» Exercise instructions
A verbatim reproduction of the lines below, from the line containing "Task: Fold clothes" through the line containing "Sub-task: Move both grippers", both ends included, is the whole required output.

★ ★ ★

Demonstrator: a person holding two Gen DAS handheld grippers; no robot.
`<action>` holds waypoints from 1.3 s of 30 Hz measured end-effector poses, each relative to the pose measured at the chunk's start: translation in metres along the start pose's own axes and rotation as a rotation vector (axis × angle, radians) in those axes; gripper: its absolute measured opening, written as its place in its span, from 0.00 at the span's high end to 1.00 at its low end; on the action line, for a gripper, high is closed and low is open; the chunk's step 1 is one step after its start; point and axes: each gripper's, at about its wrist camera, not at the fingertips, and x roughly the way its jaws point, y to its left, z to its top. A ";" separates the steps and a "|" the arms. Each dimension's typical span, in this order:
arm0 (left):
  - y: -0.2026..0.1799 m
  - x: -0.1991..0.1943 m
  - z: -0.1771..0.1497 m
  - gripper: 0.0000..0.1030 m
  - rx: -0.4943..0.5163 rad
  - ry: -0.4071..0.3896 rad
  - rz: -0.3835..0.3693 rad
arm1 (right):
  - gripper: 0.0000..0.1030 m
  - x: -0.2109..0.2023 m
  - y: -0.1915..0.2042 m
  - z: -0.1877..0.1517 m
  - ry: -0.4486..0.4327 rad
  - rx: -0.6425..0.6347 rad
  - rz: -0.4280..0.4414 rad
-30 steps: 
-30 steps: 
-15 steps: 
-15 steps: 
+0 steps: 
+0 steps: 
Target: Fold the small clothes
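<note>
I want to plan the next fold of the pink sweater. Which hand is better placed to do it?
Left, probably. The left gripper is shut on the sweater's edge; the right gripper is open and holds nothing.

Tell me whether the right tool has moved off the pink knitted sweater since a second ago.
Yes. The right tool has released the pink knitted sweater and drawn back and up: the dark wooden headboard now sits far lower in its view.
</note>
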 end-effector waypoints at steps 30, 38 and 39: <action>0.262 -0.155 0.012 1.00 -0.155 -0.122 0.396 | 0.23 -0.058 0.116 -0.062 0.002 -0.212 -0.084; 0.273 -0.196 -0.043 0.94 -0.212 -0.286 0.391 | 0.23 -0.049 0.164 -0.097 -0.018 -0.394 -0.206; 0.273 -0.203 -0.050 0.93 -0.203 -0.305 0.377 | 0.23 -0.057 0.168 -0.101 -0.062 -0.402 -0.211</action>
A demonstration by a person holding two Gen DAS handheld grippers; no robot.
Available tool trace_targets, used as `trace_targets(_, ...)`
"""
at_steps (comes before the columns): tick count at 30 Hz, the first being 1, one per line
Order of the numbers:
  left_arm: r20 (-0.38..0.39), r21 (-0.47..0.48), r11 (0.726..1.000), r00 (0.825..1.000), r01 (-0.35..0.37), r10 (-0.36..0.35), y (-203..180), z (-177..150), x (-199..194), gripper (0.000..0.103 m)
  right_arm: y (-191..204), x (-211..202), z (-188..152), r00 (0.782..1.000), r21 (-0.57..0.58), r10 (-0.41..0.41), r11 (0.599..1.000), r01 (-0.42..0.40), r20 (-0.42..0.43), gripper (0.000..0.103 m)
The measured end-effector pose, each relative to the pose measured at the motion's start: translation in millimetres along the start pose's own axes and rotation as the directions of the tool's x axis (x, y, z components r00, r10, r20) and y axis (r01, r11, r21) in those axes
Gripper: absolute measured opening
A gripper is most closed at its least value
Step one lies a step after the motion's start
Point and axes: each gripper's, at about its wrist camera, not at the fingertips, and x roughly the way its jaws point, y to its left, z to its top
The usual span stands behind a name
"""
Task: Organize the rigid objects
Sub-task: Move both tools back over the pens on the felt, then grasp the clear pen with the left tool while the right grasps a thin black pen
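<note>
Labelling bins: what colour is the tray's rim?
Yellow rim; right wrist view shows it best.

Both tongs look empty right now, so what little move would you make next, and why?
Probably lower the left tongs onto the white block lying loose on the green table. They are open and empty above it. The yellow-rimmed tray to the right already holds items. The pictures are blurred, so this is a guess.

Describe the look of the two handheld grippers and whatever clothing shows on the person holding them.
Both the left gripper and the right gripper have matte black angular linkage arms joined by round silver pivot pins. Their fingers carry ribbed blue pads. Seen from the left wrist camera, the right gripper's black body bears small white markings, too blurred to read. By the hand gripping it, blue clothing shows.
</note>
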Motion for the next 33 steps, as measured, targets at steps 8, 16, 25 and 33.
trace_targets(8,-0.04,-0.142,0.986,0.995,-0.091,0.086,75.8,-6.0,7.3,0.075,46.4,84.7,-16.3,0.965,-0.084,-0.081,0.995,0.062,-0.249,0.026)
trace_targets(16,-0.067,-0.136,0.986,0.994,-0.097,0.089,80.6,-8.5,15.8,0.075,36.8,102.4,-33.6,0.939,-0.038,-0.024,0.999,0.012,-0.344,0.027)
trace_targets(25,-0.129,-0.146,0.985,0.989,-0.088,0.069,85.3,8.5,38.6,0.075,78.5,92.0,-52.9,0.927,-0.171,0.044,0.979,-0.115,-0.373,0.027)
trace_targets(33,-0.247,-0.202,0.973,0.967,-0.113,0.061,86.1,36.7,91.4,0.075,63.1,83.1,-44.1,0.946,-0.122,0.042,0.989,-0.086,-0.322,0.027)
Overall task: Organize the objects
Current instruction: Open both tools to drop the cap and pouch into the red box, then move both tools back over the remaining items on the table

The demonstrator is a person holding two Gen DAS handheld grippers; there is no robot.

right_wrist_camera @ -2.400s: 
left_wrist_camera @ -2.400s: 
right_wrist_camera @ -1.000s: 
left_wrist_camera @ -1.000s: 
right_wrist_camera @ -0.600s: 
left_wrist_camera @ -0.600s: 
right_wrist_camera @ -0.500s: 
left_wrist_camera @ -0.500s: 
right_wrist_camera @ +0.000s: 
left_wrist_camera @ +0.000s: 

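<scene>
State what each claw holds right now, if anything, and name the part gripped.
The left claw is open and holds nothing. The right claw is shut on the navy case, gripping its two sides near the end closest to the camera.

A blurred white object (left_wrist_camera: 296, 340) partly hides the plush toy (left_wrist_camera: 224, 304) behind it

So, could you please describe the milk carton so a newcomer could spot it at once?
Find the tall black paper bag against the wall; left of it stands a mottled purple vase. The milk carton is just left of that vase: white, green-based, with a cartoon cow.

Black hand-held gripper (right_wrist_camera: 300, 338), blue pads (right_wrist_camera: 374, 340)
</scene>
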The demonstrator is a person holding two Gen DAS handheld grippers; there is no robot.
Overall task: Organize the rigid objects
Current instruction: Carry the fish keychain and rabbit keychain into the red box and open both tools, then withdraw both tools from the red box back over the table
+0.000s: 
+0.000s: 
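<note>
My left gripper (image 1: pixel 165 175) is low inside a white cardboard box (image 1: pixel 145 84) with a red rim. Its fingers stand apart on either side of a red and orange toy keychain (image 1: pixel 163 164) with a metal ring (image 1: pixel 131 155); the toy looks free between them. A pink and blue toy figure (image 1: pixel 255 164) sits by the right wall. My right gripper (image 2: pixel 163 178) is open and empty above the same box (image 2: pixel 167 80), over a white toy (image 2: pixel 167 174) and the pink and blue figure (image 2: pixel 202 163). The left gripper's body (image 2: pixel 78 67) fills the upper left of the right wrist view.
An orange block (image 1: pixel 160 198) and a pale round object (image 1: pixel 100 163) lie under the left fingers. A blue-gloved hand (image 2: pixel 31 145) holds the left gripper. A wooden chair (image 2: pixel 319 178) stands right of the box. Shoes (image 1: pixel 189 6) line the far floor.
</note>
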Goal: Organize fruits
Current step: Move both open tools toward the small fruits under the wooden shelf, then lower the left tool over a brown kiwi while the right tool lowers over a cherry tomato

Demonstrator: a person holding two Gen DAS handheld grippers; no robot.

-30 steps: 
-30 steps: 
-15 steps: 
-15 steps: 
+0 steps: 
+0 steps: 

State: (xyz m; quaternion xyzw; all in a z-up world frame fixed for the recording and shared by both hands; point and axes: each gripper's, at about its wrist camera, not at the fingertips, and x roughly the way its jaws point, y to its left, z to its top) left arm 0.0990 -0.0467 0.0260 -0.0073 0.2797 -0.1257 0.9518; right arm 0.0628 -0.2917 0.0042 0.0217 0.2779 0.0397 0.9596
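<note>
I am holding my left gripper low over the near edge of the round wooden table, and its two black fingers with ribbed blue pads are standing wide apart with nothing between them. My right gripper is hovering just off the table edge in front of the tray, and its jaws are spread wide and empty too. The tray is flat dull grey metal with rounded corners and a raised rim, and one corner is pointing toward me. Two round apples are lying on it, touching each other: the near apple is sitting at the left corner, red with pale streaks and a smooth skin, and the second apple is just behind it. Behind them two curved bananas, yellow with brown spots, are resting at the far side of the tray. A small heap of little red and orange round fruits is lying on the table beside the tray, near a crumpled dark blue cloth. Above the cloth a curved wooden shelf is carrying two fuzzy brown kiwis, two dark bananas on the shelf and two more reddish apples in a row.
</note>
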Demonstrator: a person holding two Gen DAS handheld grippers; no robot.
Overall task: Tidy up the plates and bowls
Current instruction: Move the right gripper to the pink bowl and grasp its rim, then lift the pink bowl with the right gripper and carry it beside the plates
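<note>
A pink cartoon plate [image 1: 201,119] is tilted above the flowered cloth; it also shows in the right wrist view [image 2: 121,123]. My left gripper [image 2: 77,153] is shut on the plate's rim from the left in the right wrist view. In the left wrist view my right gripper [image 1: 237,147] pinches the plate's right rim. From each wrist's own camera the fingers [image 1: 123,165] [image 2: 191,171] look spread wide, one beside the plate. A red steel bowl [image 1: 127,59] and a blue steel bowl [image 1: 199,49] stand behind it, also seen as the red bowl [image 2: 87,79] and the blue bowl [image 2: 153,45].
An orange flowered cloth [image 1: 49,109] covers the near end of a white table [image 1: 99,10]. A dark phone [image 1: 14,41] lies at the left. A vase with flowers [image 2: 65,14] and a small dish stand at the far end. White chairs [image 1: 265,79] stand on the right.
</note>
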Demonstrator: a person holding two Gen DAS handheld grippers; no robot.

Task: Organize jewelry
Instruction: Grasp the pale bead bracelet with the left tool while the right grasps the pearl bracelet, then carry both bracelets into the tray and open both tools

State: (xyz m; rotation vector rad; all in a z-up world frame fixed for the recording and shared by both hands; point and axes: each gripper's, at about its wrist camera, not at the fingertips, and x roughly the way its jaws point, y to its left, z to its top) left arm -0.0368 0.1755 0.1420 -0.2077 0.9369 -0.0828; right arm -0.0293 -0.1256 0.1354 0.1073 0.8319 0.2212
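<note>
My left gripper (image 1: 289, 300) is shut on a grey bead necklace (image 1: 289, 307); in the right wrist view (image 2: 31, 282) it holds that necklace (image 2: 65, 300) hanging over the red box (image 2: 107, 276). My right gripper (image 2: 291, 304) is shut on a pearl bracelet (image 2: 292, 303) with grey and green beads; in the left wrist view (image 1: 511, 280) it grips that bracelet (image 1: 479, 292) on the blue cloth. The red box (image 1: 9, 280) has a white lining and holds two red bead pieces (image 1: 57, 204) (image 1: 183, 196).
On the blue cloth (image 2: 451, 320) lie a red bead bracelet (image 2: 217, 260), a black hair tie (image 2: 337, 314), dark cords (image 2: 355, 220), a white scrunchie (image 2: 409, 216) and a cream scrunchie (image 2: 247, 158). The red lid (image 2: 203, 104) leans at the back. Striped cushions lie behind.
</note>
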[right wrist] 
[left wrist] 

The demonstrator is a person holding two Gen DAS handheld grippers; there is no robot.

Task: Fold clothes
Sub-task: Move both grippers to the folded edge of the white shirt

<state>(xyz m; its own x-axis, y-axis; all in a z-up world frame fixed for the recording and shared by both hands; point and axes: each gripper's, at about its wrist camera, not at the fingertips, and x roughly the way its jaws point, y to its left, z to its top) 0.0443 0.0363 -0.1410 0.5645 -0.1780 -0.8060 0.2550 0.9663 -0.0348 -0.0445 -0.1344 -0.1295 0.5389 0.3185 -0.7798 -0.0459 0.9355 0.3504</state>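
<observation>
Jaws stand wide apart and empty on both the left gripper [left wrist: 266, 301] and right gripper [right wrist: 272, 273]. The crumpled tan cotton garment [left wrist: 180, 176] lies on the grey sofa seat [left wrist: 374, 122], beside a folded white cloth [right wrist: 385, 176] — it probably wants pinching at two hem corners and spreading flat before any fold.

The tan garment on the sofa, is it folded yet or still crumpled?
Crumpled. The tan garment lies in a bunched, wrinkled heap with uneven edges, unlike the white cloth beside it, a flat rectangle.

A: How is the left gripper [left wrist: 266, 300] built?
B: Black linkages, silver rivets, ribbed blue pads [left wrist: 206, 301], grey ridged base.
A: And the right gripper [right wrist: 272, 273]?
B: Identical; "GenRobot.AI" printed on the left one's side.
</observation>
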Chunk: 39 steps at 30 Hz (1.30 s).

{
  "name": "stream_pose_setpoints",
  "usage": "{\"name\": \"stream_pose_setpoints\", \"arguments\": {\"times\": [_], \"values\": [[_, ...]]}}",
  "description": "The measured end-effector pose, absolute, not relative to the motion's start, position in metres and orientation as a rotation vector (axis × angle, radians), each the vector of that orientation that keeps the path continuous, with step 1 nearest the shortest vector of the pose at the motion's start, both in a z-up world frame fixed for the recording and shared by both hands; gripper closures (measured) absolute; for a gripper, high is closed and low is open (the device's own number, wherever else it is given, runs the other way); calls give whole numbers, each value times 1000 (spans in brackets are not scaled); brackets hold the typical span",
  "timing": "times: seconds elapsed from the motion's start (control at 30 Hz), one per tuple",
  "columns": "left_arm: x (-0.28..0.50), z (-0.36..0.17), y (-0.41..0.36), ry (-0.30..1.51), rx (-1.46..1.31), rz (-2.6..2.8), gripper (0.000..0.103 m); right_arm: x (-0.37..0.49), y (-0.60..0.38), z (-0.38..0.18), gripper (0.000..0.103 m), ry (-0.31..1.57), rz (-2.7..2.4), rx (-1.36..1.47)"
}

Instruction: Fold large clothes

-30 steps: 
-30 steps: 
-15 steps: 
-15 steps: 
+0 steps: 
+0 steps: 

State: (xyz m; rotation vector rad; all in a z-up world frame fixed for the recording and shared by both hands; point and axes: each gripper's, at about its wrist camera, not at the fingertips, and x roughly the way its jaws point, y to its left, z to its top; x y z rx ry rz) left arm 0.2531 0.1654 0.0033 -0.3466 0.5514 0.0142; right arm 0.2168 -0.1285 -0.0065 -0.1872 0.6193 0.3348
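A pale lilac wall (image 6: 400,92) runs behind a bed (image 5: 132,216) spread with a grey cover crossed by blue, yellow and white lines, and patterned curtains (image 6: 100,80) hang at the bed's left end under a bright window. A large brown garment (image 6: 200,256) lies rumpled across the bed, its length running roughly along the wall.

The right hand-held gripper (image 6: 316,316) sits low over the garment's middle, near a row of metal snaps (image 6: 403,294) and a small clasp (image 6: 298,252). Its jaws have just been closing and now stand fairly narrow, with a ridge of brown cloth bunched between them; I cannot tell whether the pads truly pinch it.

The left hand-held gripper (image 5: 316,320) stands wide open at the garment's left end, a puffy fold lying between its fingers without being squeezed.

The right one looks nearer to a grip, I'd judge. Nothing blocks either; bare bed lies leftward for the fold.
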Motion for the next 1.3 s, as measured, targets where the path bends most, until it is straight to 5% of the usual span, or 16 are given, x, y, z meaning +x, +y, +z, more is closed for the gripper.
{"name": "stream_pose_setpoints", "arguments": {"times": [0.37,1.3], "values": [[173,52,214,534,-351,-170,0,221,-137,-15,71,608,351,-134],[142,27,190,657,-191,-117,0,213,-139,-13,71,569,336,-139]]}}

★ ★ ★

» Expected answer
Task: Fold clothes
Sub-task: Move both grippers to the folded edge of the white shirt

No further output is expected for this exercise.